September 23rd, 2009

ResearchBlogging.orgDespite its promise, a continuing challenge to online learning/ distance learning/ and eLearning is student dropout. Studies have consistently found higher student dropout rates in these courses than in in-person courses. There have been numerous studies attempting to predict dropout, but few have gotten to the holy grail of being able to identify students who are at risk while they are in the course, based on their behavior in the course.seats

Ionna Lykourentzou and collegues, working in Greece, reported in Computers & Education their attempt to use machine learning to do just that. The hope is that this capability would then lead to the ability to intervene with the at-risk students. They also analyze their results in terms of accuracy, sensitivity, and precision so that the analysis takes into account both false positives and false negatives.

Machine learning generally involves the creation of algorithms that allow computers to learn from data. In this context, computers are fed data from existing classes with student variables and eventual completion or dropout of the students known. The computer then uses its algorithms to create a model that will best predict these known outcomes. Following this, new data, without outcomes is entered into the computer. The computer is then asked to predict, based on its previous learning, whether students will dropout or complete. These predictions can be compared to the actual results to understand the effectiveness of the computer model. How good was it at predicting?
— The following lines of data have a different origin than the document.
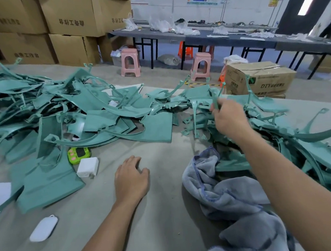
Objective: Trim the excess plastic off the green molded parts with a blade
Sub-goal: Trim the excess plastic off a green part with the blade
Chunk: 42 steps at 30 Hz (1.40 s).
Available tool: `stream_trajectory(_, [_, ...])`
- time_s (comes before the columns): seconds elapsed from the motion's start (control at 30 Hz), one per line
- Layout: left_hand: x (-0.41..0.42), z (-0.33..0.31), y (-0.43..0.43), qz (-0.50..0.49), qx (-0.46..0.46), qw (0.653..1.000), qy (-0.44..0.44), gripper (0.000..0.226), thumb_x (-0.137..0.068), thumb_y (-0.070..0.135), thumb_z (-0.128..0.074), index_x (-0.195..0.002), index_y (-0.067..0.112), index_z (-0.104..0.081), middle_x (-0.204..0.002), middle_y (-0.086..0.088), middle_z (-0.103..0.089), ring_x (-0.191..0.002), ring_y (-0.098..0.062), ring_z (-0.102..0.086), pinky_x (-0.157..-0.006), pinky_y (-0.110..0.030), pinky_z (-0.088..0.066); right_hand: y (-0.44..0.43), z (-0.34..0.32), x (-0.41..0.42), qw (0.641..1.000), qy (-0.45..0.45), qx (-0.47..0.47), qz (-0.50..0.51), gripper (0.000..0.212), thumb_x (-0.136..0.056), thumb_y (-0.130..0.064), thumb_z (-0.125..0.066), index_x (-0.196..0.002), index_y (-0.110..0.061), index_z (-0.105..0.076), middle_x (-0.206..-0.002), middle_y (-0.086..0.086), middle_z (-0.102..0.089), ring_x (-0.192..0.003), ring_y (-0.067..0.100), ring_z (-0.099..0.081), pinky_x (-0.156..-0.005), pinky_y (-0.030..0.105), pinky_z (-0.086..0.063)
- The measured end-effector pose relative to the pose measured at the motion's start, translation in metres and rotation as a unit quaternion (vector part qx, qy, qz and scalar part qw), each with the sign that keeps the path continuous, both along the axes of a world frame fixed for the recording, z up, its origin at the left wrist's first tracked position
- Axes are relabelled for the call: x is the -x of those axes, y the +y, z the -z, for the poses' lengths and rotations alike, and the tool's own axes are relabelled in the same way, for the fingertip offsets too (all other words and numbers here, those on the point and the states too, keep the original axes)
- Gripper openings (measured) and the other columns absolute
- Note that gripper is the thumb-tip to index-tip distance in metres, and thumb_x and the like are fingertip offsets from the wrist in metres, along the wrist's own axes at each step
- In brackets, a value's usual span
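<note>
Our right hand [229, 117] reaches forward and pinches a thin green strip [217, 96] sticking up from the tangled pile of green parts [278, 129], probably to pull one piece free for trimming. Nearer us than that grip, our left hand [131, 178] rests flat and empty on the table [167, 213]. No blade is visible.

My desk [167, 213] wears a grey-beige cover. On it I see heaps of green molded parts [93, 114] left and right, a crumpled grey towel [234, 195], a green timer [78, 155] (touching a white charger [87, 167]), a white oval case [43, 228], and my left hand [131, 179] resting flat.
</note>
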<state>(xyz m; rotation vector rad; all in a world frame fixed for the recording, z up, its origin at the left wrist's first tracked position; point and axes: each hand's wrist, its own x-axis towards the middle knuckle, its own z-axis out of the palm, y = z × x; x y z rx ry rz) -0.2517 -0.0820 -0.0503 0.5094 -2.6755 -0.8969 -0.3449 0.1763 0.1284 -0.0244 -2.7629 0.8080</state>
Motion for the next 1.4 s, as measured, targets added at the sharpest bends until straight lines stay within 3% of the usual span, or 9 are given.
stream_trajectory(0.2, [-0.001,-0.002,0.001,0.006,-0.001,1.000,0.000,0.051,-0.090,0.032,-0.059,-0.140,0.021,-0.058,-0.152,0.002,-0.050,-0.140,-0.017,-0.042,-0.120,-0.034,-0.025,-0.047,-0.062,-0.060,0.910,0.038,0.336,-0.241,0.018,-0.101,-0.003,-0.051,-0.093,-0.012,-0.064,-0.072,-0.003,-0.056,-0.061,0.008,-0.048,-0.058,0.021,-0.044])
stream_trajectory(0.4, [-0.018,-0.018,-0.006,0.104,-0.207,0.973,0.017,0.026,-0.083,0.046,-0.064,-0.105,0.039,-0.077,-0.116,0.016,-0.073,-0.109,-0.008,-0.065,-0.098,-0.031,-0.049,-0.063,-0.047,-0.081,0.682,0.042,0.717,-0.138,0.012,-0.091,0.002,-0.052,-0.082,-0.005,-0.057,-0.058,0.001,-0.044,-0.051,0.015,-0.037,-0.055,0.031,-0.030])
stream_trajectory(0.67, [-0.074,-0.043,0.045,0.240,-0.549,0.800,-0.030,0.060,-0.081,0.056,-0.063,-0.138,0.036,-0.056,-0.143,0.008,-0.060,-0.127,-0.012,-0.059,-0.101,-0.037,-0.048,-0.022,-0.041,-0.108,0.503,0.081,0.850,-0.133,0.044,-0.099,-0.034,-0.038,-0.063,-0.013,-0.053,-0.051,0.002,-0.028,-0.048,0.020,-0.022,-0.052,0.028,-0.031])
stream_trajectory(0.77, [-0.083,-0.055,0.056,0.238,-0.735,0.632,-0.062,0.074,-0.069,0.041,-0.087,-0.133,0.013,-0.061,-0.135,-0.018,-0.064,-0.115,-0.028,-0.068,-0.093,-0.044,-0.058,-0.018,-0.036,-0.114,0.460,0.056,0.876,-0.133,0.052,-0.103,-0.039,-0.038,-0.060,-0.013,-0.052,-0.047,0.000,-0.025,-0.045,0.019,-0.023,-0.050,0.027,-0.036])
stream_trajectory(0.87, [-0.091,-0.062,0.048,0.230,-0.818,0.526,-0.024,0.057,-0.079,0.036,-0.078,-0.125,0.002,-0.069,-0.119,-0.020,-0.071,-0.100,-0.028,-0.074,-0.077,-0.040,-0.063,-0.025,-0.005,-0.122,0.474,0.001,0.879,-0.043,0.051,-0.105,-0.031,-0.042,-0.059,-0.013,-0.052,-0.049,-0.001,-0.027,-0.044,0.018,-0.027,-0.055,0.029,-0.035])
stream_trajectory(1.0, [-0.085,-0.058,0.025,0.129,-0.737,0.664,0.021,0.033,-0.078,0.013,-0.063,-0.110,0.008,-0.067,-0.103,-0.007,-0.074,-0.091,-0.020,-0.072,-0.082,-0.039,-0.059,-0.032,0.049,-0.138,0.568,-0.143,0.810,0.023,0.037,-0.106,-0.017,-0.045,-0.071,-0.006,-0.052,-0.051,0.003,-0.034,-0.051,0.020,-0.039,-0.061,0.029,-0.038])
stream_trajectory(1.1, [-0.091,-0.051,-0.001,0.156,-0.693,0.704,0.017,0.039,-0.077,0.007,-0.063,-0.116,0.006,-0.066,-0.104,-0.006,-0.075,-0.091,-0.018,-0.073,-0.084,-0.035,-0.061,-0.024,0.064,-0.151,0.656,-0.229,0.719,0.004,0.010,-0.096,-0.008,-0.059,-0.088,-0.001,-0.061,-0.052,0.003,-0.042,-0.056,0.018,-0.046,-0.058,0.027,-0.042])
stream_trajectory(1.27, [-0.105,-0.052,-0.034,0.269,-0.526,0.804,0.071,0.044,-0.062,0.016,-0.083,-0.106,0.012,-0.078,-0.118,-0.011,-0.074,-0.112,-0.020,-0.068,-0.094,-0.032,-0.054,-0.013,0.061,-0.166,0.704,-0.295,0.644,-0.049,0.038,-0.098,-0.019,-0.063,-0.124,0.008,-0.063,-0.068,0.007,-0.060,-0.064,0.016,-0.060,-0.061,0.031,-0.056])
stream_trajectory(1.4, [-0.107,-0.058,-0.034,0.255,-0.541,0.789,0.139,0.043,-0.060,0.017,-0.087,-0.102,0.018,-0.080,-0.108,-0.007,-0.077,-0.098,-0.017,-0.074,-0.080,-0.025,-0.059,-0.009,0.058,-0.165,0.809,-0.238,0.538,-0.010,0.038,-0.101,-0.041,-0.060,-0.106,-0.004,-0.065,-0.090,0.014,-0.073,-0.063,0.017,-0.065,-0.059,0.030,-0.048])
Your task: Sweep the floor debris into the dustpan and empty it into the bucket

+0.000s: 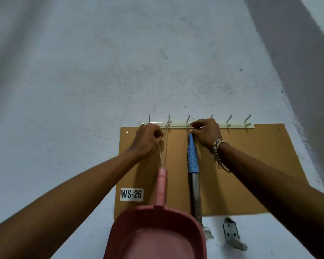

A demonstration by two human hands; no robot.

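The fingers of the left hand [150, 140] are curled and pinch a thin string [160, 156]. This string goes down to the hole in the handle of the pink dustpan [157, 238], and another strand of it goes up to a hook on the rail [176, 125]. The fingers of the right hand [207, 133] are also closed, pinching a short loop [188, 128] at the next hook to the right, just above the blue grip of the broom [192, 156]. The broom hangs upright, and its metal shaft passes behind the right edge of the dustpan. The dustpan hangs just left of it, with the pan low and near. The right wrist has a bracelet [218, 146]. Behind is a brown board [241, 174] with a label [131, 194] "WS-26", on a pale wall [101, 71].
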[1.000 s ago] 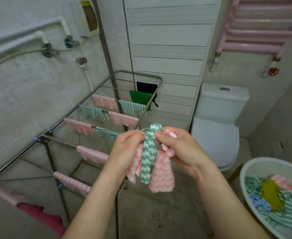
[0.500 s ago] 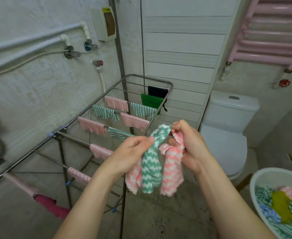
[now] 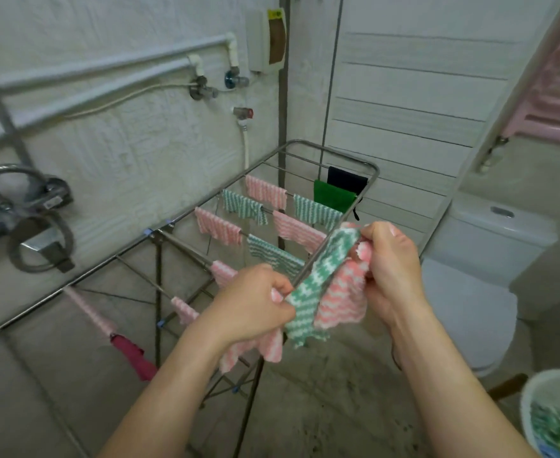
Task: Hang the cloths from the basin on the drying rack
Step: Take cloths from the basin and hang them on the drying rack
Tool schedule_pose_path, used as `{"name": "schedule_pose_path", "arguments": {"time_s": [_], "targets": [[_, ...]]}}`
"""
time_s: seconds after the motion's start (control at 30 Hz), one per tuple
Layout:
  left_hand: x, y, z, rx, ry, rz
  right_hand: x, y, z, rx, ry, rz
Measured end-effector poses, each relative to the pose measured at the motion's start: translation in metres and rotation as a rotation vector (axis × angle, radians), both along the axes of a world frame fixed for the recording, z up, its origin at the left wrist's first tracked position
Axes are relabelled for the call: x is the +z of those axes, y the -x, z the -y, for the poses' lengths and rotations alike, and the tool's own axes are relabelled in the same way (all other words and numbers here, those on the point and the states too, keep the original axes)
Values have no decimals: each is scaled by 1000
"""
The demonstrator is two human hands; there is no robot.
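Note:
A metal drying rack (image 3: 369,186) stands along the left wall with several pink and green zigzag cloths hung over its bars. In front of its near rail, my left hand (image 3: 255,305) grips a pink zigzag cloth (image 3: 265,350) and the lower part of a green zigzag cloth (image 3: 318,285). My right hand (image 3: 392,259) pinches the green cloth's top together with another pink cloth (image 3: 344,295). The green cloth stretches slanted between both hands. The white basin (image 3: 536,391) shows at the bottom right corner, with green, yellow and blue cloths inside.
A white toilet (image 3: 483,266) stands to the right of the rack. Pipes, valves and a hose holder (image 3: 37,226) line the left wall. A pink radiator (image 3: 556,90) hangs at the top right. A dark red cloth (image 3: 133,355) hangs from the rack's near end. Bare concrete floor lies below.
The view has moved closer to the rack and turned left, pushing the basin toward the corner. My hands have drawn apart, my left lower, stretching the green cloth between them.

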State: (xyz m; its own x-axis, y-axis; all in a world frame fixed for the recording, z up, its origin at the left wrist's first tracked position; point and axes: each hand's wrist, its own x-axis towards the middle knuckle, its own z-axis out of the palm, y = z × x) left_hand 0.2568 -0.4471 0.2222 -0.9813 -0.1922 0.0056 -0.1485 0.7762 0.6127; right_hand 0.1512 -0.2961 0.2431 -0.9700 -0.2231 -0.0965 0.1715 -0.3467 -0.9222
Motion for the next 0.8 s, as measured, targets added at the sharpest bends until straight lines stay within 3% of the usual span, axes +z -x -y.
{"name": "schedule_pose_path", "arguments": {"time_s": [0.17, 0.27, 0.37, 0.47, 0.53, 0.63, 0.8], "targets": [[-17, -11, 12, 225, -69, -33, -2, 9, 11, 66, -34, -101], [-22, -24, 19, 327, -449, -91, -6, 14, 11, 137, -173, -240], [-20, -38, 19, 491, -841, -244, -11, 16, 17, 483, -309, -369], [-15, -45, 11, 578, -992, -419, -29, 8, 33, 903, -599, -533], [-9, -44, 7, 607, -1058, -513, -41, -5, 42, 1049, -652, -593], [-10, -50, 7, 696, -924, -611, -56, -18, 53, 1058, -461, -429], [-18, -80, 0, 747, -232, -552, -63, -22, 64, 1111, -260, -49]]}}
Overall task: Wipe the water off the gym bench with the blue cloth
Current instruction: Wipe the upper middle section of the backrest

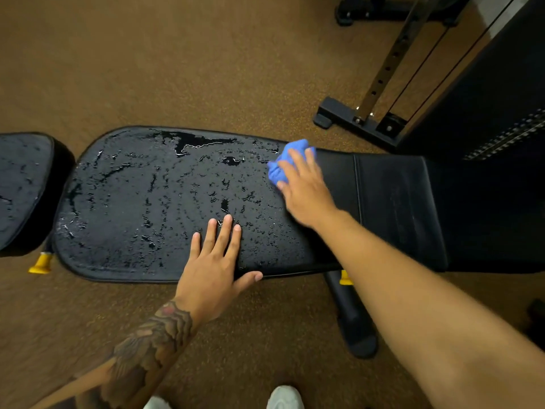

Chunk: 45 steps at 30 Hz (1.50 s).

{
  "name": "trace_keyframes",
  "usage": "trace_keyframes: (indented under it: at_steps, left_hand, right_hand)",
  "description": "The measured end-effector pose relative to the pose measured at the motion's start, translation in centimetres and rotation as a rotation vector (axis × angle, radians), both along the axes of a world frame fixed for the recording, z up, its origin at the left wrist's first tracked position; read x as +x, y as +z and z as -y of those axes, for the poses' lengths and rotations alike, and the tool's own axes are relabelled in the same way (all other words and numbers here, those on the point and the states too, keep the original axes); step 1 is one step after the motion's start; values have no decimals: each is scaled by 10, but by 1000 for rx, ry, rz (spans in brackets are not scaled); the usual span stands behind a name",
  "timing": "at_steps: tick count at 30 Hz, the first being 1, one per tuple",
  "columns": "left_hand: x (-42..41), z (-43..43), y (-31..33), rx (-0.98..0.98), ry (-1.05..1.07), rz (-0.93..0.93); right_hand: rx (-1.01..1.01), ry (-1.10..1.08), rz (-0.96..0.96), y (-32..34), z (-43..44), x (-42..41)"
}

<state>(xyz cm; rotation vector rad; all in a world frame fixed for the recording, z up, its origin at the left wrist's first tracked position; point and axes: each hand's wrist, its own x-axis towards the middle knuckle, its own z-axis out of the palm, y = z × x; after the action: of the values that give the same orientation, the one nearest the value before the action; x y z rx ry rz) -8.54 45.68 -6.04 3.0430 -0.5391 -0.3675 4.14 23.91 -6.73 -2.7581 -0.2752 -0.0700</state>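
The black padded gym bench (pixel 389 202) runs left to right across the view. Its long back pad is covered with beads and puddles of water (pixel 165 184) from the left end to about the middle; the part to the right looks dry. My right hand (pixel 305 188) presses the bunched blue cloth (pixel 284 163) flat onto the pad near its far edge, at the boundary between wet and dry. My left hand (pixel 216 261) lies flat on the pad's near edge, fingers spread, thumb hooked over the side, holding nothing.
A separate wet seat pad (pixel 20 184) sits at the far left, with a yellow knob (pixel 41 263) below the gap. A black machine frame with a holed upright (pixel 380 81) stands behind on the right. Brown speckled floor surrounds the bench. My shoes (pixel 284 397) show at the bottom.
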Motion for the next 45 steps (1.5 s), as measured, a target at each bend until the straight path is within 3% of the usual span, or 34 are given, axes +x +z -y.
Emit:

Lykourentzou et al looked at three different methods of machine learning. Then, they looked at ways to combine the results of those methods, since each by itself may not be perfect. This asked the question, is it better, for example, to classify a student as a dropout if at least one of the methods classified them as such, or should we require two of the three methods to classify them as a dropout to code them as such?

The authors included gender, geographical location, work experience, education level, English language literacy, test grades, project grades, project submission date (e.g., was it late?), and number of sessions in the online environment. The accuracy of the predictors was judged at each of the seven sections of the course (more information, such as grades, was available at the end of each section). Each of the predictors ended up being important in the models, but time invariant data (such as demographics; data that does not vary through the course) was less accurate than time varying data (such as grades).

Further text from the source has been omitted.